More drastic changes are obviously needed, such as carbon taxes, permanent moratoria on the extraction of natural resources, etc. These policies are often dismissed as market-distorting mechanisms, yet they idealize markets that do not exist in the real world. After all, governments have generously subsidized the fossil fuel industries for decades, spending $ 5.5 billion (before and after tax), or 6.8% of global GDP, in 2017. What if fossil fuel companies should one day run out of profits to make up for these tax breaks, they can simply sell themselves to a more profitable company, thereby rewarding their shareholders for their loyalty. The scenario of these strategies has long been enshrined in mergers and acquisitions law.
But the mother of all subsidies is the age-old process of legal encoding of capital through property, corporate, trust and bankruptcy law. It is the law, not the markets or the companies, that protects the owners of fixed assets even as they place enormous responsibilities on others.
Supporters of green capitalism hope to continue this game. That is why they are now lobbying governments to subsidize asset substitution, so that as the price of brown assets goes down, the price of green assets rises for the better. compensate asset holders. Again, this is what capitalism is. Whether this is the best strategy to ensure the livability of the planet is a whole other question.
Instead of grappling with such issues, governments and regulators have once again succumbed to the siren song of pro-market mechanisms. The new consensus focuses on financial disclosure, as this path promises changes without having to make them happen. (It also happens to generate jobs for entire industries of accountants, lawyers, and business consultants with their own powerful lobbying arms.)

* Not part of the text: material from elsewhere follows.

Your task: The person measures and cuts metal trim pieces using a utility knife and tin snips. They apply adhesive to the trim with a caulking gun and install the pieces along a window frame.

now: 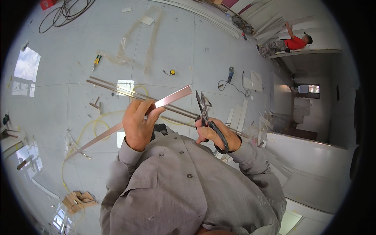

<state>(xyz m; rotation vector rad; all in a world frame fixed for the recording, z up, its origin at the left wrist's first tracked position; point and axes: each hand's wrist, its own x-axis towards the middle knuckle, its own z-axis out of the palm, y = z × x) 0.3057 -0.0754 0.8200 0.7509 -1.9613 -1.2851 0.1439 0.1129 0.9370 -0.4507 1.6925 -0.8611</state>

Unsurprisingly, the result was a wave of greenwashing. The financial sector happily invested trillions of dollars in assets labeled green that turned out not to be at all. According to a recent study, 71% of ESG thematic funds (supposedly reflecting environmental, social or governance criteria) are negatively aligned with the objectives of the Paris climate agreement.
We are running out of time for such experiences. If greening the economy was really the goal, the first step would be to eliminate all direct subsidies and tax subsidies for brown capitalism and order an end to carbon âproliferationâ. Governments should also impose a moratorium on protecting polluters, their owners and investors from liability for environmental damage. Incidentally, these measures would also eliminate some of the worst market distortions. – Project union
⢠Katharina Pistor, professor of comparative law at Columbia Law School, is the author of The capital code: how the law creates wealth and inequality.